Please refer the ./docker-compose.yaml file for the full definition.

This server hosts:

  • The web service.
  • The server service.
  • The elasticsearch service.
  • The keycloak service.
  • The db service.
  • The kibana service (dev only).

The web service:

  • The frontend application implemented using TypeScript and React.

The server service:

  • The backend server implemented using Go and Fiber.

The elasticsearch service:

  • Used to store and search the files content and metadata.

The keycloak service:

  • Used to store and authenticate users.

The db service:

  • Used to store basic user information, search history, bookmarks, etc.

Note:


Contribution

Prerequisites

Make sure you're running the commands from the root of the application.

Before contributing (or running) this project, make sure that you have done the following:

Increase the virtual memory for elastic:

$ sudo sysctl -w vm.max_map_count=262144

Download the dependencies:

$ make install-dep

Running the app

Start the Web App first:

$ docker compose up -d --build

Once the app is running, start the Crawler app (airflow)

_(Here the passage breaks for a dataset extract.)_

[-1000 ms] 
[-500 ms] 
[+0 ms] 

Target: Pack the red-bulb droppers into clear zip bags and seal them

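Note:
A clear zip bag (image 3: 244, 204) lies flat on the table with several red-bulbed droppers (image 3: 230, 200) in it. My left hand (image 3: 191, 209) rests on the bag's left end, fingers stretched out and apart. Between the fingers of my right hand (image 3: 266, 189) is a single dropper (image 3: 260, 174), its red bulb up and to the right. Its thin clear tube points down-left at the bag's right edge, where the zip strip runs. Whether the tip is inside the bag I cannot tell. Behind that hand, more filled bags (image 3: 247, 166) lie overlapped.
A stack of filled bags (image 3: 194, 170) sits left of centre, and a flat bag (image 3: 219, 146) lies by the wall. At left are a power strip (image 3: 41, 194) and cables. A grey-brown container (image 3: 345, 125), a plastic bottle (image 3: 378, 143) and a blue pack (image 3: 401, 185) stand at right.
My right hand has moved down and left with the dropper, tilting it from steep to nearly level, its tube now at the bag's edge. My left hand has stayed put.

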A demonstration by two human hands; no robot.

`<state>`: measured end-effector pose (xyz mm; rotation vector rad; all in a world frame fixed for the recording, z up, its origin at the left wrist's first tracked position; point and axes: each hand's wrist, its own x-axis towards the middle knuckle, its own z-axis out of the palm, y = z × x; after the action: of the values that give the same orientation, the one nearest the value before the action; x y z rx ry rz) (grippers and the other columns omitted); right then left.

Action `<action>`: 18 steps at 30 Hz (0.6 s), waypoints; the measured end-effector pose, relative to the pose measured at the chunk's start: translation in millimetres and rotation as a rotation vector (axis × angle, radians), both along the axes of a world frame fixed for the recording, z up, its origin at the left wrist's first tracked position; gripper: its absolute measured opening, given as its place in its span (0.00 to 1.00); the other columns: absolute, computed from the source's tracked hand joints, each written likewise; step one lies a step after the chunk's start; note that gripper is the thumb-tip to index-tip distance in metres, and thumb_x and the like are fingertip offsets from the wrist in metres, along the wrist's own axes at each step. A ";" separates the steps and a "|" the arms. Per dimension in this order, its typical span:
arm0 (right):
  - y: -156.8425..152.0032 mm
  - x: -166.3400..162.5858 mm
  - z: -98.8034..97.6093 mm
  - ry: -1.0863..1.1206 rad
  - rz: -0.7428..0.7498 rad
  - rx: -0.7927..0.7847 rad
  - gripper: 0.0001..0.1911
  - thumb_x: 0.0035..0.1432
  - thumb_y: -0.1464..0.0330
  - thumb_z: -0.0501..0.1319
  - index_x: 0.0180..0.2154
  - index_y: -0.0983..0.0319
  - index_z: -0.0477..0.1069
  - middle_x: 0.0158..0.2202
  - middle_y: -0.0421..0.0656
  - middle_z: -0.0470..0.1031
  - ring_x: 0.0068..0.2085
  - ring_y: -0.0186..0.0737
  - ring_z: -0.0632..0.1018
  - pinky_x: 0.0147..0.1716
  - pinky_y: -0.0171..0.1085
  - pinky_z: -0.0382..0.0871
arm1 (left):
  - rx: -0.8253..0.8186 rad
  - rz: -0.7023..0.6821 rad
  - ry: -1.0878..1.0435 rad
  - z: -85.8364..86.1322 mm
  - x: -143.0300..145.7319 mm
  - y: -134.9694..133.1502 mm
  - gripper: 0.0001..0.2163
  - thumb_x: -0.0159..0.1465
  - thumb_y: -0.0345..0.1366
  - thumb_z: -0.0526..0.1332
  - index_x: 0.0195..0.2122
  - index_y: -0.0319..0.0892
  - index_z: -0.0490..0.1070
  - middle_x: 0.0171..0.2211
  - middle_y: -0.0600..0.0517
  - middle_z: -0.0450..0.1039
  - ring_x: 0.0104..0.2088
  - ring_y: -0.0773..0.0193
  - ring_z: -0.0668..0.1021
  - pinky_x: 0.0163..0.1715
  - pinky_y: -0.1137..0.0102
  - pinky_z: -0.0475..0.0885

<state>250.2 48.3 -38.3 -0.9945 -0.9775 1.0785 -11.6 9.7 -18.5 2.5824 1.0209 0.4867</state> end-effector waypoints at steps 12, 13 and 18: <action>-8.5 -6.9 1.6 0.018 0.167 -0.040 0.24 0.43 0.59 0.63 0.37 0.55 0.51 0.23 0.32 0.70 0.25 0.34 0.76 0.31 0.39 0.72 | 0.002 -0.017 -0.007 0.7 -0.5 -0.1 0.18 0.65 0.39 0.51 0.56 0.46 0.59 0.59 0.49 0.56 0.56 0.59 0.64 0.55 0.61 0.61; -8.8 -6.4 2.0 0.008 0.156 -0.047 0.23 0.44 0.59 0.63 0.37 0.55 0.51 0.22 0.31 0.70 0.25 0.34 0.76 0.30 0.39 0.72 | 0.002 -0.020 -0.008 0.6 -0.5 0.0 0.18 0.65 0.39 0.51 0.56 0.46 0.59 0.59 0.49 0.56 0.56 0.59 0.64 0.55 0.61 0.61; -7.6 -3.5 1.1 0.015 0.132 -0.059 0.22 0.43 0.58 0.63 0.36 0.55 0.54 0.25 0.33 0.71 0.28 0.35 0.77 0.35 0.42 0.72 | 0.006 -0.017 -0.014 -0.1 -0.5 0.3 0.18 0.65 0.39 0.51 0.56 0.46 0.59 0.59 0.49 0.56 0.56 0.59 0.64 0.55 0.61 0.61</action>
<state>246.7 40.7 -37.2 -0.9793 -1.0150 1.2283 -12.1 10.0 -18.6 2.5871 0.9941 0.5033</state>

$ docker compose -f ./airflow/docker-compose.yaml up -d --build

To stop the containers

$ docker compose down

Credentials

Web App

URL - http://localhost:3000

There are three user types:

  • User

    • username: tcis-user
    • password: 123
  • Admin

    • username: tcis-admin
    • password: 123
  • Top Admin

    • username: tcis-top-admin
    • password: 123

Airflow

URL - http://localhost:3001

  • User
    • username: airflow
    • password: airflow

MinIO

URL - http://localhost:9001

  • User
    • username: minio
    • password: minio123

Kibana

URL - http://localhost:5601

  • User
    • username: elastic
    • password: klghjrtjklhjkjgh63745#$%

Design

The design system can be found:

Interfaces:

https://projects.invisionapp.com/share/J612SVYB8EU4#/screens/467667265_Search_Home

Whiteboard:

https://projects.invisionapp.com/freehand/document/ddKkqCyJN

Common Issues

If any problem arises when running the project, the first thing you should do is check the logs:

$ docker compose logs -f <service-name>

Example:

$ docker compose logs -f server

Elasticsearch

Issue - elasticsearch container is unhealthy, or increase vm.max_map_count.

Solution - increase the virtual memory:

$ sudo sysctl -w vm.max_map_count=262144